▸ **PROBLEM**
Take the data below and extract the lines from the one with "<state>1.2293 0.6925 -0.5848" to the one with "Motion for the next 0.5", inclusive, exactly as written.

▸ **SUPPLIED RECORDS**
# # #
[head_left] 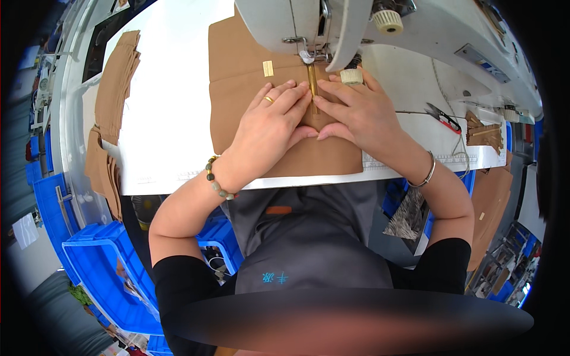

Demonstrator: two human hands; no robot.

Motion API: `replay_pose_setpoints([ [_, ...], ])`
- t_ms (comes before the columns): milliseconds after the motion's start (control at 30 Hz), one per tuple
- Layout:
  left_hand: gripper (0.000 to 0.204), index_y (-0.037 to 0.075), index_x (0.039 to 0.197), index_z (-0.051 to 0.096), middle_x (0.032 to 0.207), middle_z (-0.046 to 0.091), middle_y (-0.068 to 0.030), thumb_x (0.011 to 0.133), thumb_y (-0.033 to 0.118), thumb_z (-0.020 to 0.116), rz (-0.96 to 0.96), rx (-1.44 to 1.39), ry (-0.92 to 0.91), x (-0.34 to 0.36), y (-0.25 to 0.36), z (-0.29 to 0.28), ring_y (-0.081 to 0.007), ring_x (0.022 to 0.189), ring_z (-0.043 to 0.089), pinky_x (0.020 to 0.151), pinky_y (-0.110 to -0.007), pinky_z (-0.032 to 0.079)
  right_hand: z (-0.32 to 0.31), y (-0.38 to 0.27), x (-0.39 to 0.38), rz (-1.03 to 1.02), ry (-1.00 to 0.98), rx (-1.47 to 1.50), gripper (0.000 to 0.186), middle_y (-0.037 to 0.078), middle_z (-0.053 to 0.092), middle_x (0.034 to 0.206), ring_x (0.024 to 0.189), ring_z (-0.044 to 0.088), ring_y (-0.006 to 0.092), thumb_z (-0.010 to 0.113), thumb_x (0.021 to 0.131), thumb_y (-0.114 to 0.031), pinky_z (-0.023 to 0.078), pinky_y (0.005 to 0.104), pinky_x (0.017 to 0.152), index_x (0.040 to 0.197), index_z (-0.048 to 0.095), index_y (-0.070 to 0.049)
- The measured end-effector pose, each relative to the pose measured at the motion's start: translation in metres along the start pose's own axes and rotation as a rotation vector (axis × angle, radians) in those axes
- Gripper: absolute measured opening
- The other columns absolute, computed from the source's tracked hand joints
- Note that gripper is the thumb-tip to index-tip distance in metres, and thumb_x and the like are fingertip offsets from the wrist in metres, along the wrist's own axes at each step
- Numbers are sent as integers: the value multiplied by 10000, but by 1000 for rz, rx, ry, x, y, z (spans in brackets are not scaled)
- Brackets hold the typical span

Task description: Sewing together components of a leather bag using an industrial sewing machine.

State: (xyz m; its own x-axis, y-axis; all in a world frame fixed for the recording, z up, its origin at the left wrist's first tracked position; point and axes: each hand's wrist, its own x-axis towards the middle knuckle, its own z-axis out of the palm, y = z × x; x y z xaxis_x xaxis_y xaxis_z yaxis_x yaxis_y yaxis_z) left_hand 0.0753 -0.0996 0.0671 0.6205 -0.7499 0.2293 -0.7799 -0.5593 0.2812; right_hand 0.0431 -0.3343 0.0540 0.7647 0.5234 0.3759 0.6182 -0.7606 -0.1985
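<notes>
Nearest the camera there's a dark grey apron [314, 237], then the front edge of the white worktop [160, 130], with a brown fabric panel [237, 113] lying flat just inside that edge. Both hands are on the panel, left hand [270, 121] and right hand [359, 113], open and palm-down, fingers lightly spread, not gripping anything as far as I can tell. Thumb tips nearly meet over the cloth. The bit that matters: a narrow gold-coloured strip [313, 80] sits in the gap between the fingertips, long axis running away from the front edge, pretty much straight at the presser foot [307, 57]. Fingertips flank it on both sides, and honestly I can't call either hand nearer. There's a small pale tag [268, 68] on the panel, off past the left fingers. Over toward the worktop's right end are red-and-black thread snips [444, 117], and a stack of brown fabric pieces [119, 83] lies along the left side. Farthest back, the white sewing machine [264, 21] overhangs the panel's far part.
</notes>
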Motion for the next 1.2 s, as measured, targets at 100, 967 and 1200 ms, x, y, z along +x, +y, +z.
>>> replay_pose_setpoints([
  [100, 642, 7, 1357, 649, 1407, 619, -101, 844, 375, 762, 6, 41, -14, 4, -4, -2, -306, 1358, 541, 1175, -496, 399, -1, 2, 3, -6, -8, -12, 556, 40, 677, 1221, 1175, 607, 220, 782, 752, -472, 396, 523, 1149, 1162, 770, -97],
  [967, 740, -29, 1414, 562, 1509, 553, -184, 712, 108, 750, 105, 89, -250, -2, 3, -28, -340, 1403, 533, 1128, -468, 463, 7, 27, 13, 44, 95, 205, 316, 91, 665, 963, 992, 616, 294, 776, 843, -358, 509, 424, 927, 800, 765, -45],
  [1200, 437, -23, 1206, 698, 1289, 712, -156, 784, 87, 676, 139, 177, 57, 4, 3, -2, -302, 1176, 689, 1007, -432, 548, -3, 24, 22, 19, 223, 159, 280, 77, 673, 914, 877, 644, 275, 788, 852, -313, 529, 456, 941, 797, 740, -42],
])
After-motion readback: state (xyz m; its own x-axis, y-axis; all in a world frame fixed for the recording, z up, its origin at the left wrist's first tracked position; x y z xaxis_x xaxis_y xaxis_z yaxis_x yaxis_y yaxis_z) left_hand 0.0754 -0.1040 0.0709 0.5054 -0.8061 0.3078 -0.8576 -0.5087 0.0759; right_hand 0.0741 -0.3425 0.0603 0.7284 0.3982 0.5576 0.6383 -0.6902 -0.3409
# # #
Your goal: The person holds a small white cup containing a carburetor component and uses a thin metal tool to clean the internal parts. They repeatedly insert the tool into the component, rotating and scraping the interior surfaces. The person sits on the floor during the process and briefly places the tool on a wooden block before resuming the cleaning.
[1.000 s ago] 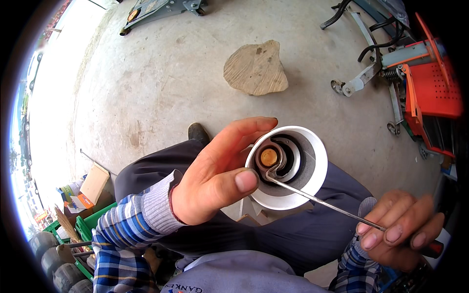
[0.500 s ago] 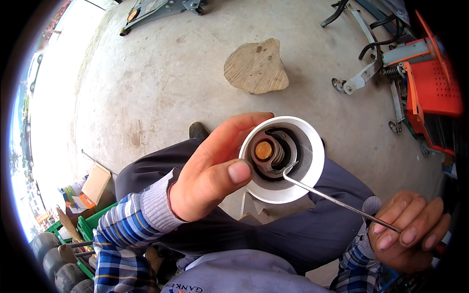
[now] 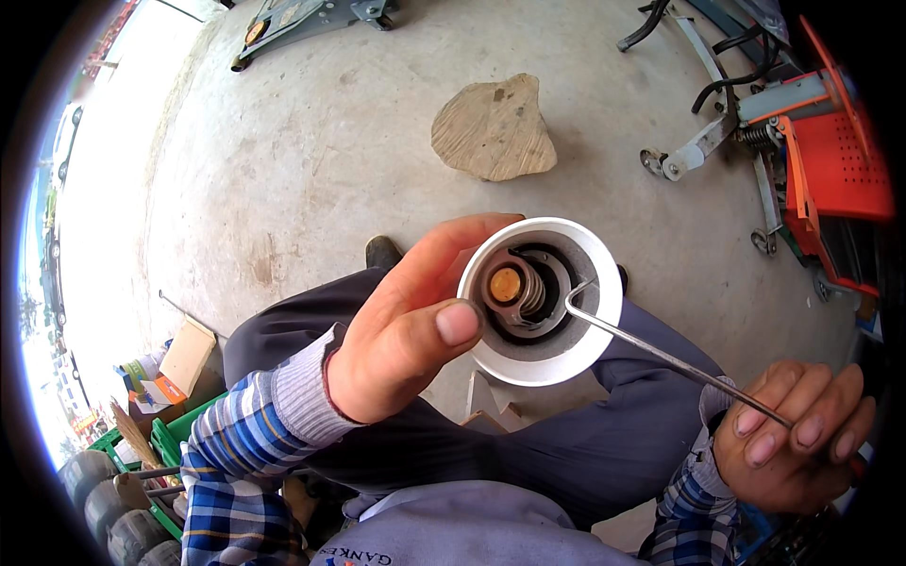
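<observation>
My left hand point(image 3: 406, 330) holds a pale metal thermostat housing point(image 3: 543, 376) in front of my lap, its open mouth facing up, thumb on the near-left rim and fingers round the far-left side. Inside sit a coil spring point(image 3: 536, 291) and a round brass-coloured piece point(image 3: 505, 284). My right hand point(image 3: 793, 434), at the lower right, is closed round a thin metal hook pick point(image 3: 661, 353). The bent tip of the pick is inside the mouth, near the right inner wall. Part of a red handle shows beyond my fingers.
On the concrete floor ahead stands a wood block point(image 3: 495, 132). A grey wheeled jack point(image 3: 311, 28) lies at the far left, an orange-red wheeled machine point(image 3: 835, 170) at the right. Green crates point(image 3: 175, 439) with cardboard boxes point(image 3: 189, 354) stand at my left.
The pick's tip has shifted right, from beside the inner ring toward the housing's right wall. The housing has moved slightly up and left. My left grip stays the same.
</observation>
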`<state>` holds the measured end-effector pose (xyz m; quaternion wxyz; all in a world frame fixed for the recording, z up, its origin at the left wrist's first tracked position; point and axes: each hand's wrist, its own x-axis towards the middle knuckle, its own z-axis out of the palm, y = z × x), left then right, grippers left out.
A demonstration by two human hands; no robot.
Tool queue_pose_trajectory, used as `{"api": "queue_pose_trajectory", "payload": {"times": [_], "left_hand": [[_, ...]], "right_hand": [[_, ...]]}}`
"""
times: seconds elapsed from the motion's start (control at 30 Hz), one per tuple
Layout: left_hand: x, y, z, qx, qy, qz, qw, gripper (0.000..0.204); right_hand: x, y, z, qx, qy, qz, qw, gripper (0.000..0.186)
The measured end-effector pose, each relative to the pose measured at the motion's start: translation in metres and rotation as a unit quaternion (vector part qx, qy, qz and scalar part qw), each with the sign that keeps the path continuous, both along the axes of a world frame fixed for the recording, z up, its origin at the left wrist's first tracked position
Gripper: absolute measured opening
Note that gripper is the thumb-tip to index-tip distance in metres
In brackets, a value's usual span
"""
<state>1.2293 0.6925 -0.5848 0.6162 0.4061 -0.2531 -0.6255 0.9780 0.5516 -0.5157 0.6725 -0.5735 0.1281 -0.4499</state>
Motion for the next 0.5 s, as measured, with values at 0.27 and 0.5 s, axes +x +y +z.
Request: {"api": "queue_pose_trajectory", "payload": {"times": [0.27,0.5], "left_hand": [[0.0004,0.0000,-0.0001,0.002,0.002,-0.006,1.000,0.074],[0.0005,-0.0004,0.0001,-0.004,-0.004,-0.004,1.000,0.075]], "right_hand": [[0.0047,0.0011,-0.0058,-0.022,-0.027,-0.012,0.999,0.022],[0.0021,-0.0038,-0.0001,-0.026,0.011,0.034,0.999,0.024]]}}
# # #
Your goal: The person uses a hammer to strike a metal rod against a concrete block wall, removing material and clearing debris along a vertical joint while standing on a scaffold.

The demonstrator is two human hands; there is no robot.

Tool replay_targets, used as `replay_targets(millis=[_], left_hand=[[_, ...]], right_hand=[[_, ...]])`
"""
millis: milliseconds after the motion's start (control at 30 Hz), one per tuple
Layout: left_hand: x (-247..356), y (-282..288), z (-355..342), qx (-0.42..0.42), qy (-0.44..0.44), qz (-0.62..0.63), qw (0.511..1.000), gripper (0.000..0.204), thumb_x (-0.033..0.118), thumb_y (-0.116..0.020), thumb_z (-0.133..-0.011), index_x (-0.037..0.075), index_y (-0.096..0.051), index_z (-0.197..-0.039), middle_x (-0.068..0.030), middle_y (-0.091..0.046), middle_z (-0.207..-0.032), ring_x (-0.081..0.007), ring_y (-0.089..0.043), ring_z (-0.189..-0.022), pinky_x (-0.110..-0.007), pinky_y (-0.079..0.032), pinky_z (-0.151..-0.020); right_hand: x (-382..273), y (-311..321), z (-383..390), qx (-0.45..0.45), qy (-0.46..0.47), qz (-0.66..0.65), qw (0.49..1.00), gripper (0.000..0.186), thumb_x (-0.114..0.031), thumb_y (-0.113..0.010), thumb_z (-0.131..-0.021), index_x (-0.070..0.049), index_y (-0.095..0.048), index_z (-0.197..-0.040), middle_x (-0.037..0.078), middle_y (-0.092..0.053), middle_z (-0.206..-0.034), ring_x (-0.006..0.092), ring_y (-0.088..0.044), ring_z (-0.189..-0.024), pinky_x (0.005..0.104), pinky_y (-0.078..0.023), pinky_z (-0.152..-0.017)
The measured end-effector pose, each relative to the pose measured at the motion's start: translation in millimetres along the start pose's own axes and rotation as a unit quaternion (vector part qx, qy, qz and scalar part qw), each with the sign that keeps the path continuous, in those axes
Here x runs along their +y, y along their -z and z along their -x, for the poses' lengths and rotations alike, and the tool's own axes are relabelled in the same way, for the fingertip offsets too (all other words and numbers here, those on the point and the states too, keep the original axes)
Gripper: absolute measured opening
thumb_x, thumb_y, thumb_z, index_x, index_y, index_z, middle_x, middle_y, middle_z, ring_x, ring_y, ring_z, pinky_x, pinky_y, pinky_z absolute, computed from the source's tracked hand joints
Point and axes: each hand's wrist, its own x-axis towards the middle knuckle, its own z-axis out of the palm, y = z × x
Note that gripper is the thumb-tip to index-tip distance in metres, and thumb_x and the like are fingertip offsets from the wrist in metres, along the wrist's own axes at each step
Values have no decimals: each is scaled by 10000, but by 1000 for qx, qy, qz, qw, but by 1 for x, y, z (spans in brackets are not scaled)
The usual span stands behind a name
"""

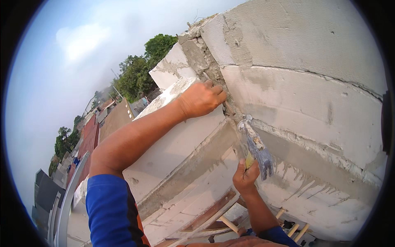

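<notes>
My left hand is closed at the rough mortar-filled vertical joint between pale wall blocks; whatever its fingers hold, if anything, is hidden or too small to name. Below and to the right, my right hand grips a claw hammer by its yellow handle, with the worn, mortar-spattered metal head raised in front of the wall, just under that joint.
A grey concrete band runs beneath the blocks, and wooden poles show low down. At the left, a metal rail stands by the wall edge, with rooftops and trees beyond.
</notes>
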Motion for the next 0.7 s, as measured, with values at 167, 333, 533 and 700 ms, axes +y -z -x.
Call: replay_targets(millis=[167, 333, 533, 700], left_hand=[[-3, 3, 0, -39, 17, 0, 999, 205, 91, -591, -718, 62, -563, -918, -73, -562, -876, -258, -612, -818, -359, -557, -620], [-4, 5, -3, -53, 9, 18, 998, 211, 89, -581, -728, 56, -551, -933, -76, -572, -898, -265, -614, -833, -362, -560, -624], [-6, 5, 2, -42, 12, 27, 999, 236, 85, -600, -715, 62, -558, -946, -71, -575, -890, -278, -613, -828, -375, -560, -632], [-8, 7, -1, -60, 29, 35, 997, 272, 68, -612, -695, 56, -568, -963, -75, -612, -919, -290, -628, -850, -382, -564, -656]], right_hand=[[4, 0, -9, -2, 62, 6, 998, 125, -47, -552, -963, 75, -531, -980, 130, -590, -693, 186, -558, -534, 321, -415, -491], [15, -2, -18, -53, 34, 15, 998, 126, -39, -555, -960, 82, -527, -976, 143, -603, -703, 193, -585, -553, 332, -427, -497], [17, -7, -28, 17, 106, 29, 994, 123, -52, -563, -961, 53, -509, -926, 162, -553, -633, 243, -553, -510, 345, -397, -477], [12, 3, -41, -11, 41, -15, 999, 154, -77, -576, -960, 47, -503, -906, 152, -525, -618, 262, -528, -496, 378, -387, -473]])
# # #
▸ **RESULT OF THE EXERCISE**
<state>1.2293 0.6925 -0.5848 0.6162 0.4061 -0.2531 -0.6255 0.9780 0.5516 -0.5157 0.6725 -0.5735 0.1281 -0.4499</state>
Motion for the next 0.5 s, as measured, with values at 0.27 and 0.5 s, axes +x +y +z.

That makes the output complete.